The primary benefit of using cloud-based servers is their ability to be quickly brought online and utilized, which is especially useful for scaling. However, they require an application to be constructed in such a way that adding additional servers to a deployment can actually improve the application scalability. Although this might be true in many environments for many applications, it is not universally true.

Advantages

  • Least expensive option per compute cycle

  • Very few limits on functionality; most server capabilities are available

  • Run continuously

Disadvantages

  • Allocated capacity.2 Scaling is about provisioning new servers and deploying an application to that server.

  • You pay for allocated capacity, not used capacity.

  • Application architecture must support scalability by allowing additional servers to be brought online.

  • Many advantages of standalone servers cannot be utilized effectively in a scaled environment (such as local storage capabilities).

  • The server must be managed and maintained by the application owner, including software and security upgrades.

Optimized Use Cases

Cloud-based servers are good for a wide variety of general-purpose use cases and can be utilized for most scaling needs.

Compute Slices

Compute slices are an alternative execution model that involves executing applications without knowledge of which server they are running on. They involve taking an application’s software and deploying it to a Platform-as-a-Service (PaaS) infrastructure that will execute the stack in a managed way. This is done without exposing the specifics of the server on which software is running.

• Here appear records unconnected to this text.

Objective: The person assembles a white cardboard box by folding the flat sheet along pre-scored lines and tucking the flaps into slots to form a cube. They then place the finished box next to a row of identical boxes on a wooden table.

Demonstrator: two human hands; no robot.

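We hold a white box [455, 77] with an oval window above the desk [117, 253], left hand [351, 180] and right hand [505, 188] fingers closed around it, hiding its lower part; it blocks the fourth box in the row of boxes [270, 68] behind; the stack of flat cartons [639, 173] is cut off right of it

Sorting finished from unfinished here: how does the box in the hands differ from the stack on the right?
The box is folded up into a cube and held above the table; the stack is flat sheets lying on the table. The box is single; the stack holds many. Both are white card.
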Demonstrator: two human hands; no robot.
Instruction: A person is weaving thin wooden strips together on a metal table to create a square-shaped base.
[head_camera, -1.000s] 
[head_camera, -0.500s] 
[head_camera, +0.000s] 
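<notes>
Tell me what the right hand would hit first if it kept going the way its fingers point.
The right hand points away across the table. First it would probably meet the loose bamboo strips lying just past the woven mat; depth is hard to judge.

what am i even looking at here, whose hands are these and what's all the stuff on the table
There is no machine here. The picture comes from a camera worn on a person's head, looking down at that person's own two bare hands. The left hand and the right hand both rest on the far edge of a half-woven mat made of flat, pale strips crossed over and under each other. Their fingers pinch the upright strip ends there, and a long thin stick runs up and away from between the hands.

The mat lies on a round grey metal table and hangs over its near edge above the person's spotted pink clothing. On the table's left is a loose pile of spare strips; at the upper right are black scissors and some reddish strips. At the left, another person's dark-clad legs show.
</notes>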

There are several examples of compute slice–based compute engines, but Heroku Dynos is a classic example.

Advantages

  • Easy to vary allocated capacity at a relatively granular scale.

  • Providers of compute slices have a strategy of over-provisioning of slices. This facilitates potentially lower per-slice cost points, which is especially useful for low-traffic applications.

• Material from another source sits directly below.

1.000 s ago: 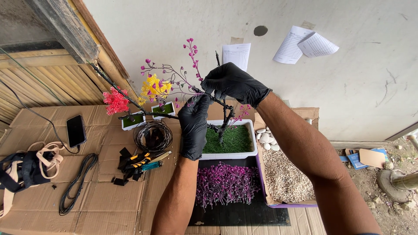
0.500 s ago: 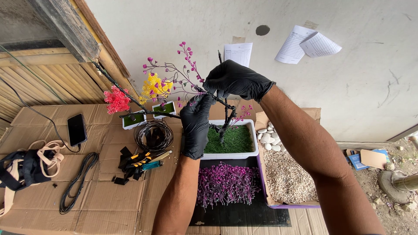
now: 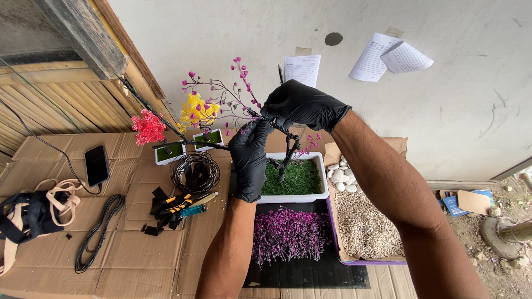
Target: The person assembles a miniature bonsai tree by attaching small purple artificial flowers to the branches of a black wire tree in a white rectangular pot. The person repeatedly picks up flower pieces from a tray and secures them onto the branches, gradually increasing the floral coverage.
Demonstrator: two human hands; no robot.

  • No server management required.

Disadvantages

  • More expensive per-compute cycle than cloud-based servers.

  • Allocated capacity. Scaling is about provisioning new slices to run your application.

  • You pay for allocated capacity, not used capacity.

  • You have no control over the server and infrastructure components that are being utilized.

Optimized Use Cases

A traditional use case is a low-traffic web application.

It’s most effective where a traditional application or service needs to be run, but the owner does not want to deal with managing servers or other infrastructure requirements.

In applications for which usage is relatively low and a small number of slices can run the entire application, slices can provide a cost-effective option. However, the larger the application, the more costly it is compared to basic servers.

It should be noted that Google App Engine is another example of compute slice–based programming and provides similar advantages/disadvantages to what we just described, except their payment mechanism is different and allocation is handled more dynamically. The point here is that many of the advantages and disadvantages of slice-based computing depend on the implementation, not the general concept.

Dynamic Containers

Dynamic containers is a specific use case of container technology that involves dynamically allocating and migrating containers to different servers to provide a highly scaled, managed compute environment. Note that containers can be utilized as a deployment technology in any of these compute environments. What we are speaking about here is a dynamic model for easily moving and scheduling containers to optimize system resources and make adding new containers easy.

In a dynamic container environment, an application, wrapped in a container, is designed to be easily started, stopped, and relocated quickly and easily. Combined with a microservice-based application architecture, dynamic containers can provide a highly dynamic and fluid application that can be scaled easily and effectively, and existing compute resources can be optimized more effectively than with traditional compute or more static container deployment strategies.

Advantages

  • Inexpensive and easy to effectively optimize existing server capabilities.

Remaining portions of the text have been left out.